→ **Work request**
Write the data below out again, unchanged.

→ **Dataset section**
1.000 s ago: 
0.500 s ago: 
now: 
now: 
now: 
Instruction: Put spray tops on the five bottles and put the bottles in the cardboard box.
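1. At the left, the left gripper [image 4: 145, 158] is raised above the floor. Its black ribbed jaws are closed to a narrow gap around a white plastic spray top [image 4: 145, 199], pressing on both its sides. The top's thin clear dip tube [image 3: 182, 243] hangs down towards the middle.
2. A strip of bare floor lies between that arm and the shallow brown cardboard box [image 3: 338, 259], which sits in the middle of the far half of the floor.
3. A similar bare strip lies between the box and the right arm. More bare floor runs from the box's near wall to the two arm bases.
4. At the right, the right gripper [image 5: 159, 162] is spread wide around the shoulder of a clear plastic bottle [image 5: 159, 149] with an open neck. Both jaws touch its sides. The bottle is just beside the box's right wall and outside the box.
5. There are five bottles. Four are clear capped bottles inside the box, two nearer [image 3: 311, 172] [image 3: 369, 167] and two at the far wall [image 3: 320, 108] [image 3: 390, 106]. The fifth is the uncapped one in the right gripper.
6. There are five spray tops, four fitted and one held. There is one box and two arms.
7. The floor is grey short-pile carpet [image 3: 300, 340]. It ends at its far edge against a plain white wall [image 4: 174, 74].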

→ **Exercise answer**
1.000 s ago: 
0.500 s ago: 
now: 
now: 
now: 
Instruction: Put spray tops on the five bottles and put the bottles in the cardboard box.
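1. At the left, the left gripper [image 4: 145, 158] is raised above the floor. Its black ribbed jaws are closed to a narrow gap around a white plastic spray top [image 4: 145, 199], pressing on both its sides. The top's thin clear dip tube [image 3: 182, 243] hangs down towards the middle.
2. A strip of bare floor lies between that arm and the shallow brown cardboard box [image 3: 338, 259], which sits in the middle of the far half of the floor.
3. A similar bare strip lies between the box and the right arm. More bare floor runs from the box's near wall to the two arm bases.
4. At the right, the right gripper [image 5: 159, 162] is spread wide around the shoulder of a clear plastic bottle [image 5: 159, 149] with an open neck. Both jaws touch its sides. The bottle is just beside the box's right wall and outside the box.
5. There are five bottles. Four are clear capped bottles inside the box, two nearer [image 3: 311, 172] [image 3: 369, 167] and two at the far wall [image 3: 320, 108] [image 3: 390, 106]. The fifth is the uncapped one in the right gripper.
6. There are five spray tops, four fitted and one held. There is one box and two arms.
7. The floor is grey short-pile carpet [image 3: 300, 340]. It ends at its far edge against a plain white wall [image 4: 174, 74].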

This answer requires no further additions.